Founded by Prady Modukuru, Prajwal K R, and Rudrabha Mukhopadhyay
They’ve built a state-of-the-art lip-sync model – and they’re building towards real-time face-to-face conversations w/ AI indistinguishable from humans 🦾
Try Sync's playground here: https://app.synclabs.so/playground
Theoretically, their models can support any language — they learn phoneme / viseme mappings (the most basic unit / “token” of how sounds we make map to the shapes our mouths make to create them). It’s simple, but a start towards learning a foundational understanding of humans from video.
Check out how they used it to dub the entire 2-hour Tucker Carlson interview with Putin speaking fluent English.
Imagine millions gaining access to knowledge, entertainment, and connection — regardless of their native tongue.
Realtime at the edge takes us further — live multilingual broadcasts + video calls, even walking around Tokyo w/ a Vision Pro 2 speaking English while everyone else Japanese.
Keyboard / mice are lossy + low bandwidth. Human communication is rich and goes beyond just the words we say. What if we could compute w/ a face-to-face interaction?

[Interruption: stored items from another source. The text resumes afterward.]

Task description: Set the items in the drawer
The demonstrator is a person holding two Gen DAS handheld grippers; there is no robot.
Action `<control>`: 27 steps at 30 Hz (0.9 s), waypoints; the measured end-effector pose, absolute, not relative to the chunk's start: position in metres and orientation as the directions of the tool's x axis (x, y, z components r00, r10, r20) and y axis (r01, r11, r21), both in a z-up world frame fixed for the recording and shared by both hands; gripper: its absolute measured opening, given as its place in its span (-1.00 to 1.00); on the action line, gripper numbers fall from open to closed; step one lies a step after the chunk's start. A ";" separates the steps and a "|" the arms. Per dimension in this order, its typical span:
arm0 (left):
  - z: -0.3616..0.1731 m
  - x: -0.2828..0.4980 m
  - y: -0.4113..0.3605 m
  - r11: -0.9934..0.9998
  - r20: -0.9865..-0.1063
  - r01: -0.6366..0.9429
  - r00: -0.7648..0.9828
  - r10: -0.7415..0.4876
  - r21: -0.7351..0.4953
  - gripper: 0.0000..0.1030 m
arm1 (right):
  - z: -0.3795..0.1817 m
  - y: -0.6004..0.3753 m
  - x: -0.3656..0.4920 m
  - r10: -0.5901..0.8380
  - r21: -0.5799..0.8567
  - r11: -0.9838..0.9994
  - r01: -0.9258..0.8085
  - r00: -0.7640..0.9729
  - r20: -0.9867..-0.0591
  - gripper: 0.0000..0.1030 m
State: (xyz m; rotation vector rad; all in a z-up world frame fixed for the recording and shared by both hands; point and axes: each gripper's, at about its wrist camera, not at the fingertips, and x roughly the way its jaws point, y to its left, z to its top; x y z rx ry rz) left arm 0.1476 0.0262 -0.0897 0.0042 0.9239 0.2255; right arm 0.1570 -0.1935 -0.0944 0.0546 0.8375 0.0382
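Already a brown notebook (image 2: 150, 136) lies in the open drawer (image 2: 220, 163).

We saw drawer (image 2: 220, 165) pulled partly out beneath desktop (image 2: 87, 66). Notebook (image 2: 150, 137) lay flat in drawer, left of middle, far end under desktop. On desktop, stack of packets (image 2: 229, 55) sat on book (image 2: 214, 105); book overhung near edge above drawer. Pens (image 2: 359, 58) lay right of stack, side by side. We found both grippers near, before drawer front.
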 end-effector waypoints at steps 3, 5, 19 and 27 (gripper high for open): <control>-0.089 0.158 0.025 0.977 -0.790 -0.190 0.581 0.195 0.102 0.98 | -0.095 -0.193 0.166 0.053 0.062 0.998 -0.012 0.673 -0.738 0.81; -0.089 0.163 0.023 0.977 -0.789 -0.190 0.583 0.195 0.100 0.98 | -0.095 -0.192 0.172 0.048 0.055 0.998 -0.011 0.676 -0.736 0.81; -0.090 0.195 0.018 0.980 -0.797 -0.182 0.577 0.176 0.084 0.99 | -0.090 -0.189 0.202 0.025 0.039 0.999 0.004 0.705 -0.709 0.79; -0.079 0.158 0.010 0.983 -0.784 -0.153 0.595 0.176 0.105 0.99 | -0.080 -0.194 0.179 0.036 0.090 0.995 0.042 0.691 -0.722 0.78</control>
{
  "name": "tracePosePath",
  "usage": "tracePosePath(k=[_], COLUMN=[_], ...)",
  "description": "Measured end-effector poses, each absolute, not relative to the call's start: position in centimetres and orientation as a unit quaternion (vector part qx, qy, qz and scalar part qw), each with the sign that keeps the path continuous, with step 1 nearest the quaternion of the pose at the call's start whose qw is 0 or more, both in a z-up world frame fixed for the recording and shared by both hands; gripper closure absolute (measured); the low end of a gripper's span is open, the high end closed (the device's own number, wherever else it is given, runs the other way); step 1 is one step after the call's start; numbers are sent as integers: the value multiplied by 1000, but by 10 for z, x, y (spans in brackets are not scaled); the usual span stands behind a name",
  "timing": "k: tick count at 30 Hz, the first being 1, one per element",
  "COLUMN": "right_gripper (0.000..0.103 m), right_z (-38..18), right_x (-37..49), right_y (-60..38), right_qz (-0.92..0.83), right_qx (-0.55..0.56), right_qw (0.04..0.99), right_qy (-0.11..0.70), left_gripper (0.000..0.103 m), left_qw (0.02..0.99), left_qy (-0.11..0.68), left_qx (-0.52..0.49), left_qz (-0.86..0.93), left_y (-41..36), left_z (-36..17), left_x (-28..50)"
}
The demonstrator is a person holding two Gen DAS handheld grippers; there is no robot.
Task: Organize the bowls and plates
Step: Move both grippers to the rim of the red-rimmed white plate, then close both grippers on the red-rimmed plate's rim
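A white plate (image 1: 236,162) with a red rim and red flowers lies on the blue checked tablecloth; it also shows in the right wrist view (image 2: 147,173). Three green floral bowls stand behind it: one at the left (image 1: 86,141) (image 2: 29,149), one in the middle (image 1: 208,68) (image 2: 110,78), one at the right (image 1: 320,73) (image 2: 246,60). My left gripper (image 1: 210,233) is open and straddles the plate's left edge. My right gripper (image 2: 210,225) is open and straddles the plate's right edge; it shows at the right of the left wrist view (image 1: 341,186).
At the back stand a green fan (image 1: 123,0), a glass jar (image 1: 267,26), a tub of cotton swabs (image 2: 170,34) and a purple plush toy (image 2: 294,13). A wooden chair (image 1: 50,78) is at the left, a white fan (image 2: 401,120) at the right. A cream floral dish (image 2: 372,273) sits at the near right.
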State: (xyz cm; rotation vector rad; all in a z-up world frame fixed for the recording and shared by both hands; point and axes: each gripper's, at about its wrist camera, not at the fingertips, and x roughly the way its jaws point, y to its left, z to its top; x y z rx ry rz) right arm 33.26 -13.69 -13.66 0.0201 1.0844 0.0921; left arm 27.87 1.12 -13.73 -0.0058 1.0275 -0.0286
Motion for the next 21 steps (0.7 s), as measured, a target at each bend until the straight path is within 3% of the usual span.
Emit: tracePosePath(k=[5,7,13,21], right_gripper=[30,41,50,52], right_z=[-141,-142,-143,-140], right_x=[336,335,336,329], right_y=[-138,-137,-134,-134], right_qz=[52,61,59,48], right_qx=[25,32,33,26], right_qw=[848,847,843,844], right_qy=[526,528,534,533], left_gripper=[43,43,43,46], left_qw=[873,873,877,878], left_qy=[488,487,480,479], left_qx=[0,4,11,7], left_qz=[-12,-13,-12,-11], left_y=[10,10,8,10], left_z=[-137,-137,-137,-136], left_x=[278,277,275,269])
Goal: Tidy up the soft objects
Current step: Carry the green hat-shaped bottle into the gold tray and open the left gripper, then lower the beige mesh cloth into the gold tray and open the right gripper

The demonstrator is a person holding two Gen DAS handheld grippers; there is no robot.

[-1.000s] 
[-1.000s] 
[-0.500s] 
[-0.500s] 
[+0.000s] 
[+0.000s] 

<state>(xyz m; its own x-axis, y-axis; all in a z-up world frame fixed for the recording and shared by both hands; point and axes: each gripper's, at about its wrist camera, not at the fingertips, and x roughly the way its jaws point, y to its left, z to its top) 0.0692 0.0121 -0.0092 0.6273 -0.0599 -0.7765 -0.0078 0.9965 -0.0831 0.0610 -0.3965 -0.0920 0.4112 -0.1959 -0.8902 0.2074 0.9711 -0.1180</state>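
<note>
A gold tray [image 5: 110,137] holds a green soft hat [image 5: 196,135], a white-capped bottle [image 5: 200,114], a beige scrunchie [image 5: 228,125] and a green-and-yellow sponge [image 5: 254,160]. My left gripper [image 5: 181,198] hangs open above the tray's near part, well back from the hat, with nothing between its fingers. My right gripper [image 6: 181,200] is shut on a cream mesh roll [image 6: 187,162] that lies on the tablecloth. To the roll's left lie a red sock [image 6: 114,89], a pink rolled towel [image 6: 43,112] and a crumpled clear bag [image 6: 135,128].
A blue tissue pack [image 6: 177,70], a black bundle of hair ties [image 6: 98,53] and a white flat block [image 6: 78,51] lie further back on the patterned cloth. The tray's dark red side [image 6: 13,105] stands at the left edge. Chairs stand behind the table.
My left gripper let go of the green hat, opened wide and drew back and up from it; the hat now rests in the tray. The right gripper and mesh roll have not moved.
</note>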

Maybe embedding context around expressions + body language in inputs / outputs would help us interact w/ computers in a more human way. This thread of research is exciting.
Powerful models small enough to run at the edge could unlock a lot:
eg.
Extreme compression for face-to-face video streaming
Enhanced, spatial-aware transcription w/ lip-reading
Detecting deepfakes in the wild
On-device real-time video translation
etc.